Authors: Melissa McCracken*, Oregon State University
Topics: Water Resources and Hydrology
Keywords: transboundary river basin, shared water, transboundary aquifer, cooperation, effective
Session Type: Paper
Start / End Time: 8:00 AM / 9:40 AM
Room: Buchanan, Marriott, Mezzanine Level
Presentation File: No File Uploaded
There is an increasing focus on the international politics and security surrounding internationally shared waters. This is exemplified through the Sustainable Development Goal (SDG) Framework and, particularly, SDG Indicator 6.5.2, which measures and tracks operational cooperation over transboundary waters – both surface and groundwater. Furthermore, the global literature on transboundary waters does not have a single accepted definition of transboundary water cooperation and complications can arise when the multiple understandings are operationalized. For example, cooperative efforts over shared waters can take many forms; place matters in the development and continuation of cooperation between riparians. Climate, hydrology, socio-political environments, and particularly political-will play a role in the establishment and persistence of cooperation.
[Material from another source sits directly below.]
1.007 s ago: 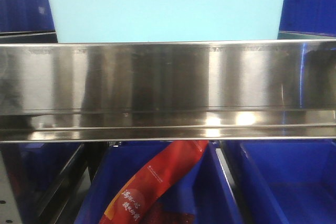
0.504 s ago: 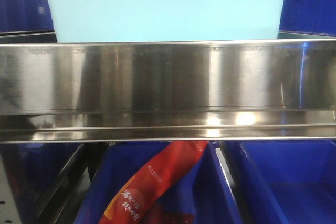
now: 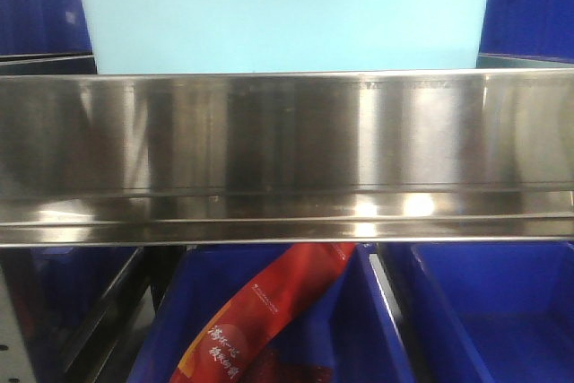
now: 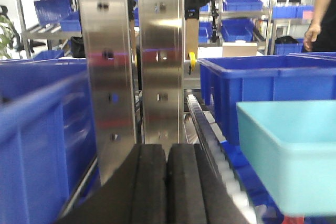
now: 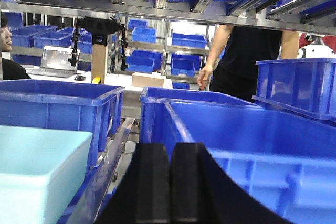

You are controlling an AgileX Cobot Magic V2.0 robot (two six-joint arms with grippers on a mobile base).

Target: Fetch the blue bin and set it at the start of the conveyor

The goals and outcomes of transboundary water cooperation can change depending on the definition and understanding of cooperation. One overall aim is that cooperation should be effective, but our understanding of effective cooperation is more variable than the definition of transboundary water cooperation. This presentation presents a preliminary discussion of ongoing research into the multiple understandings of transboundary water cooperation, how these can impact the structure of cooperative processes, and what a framework for effective cooperation could look like.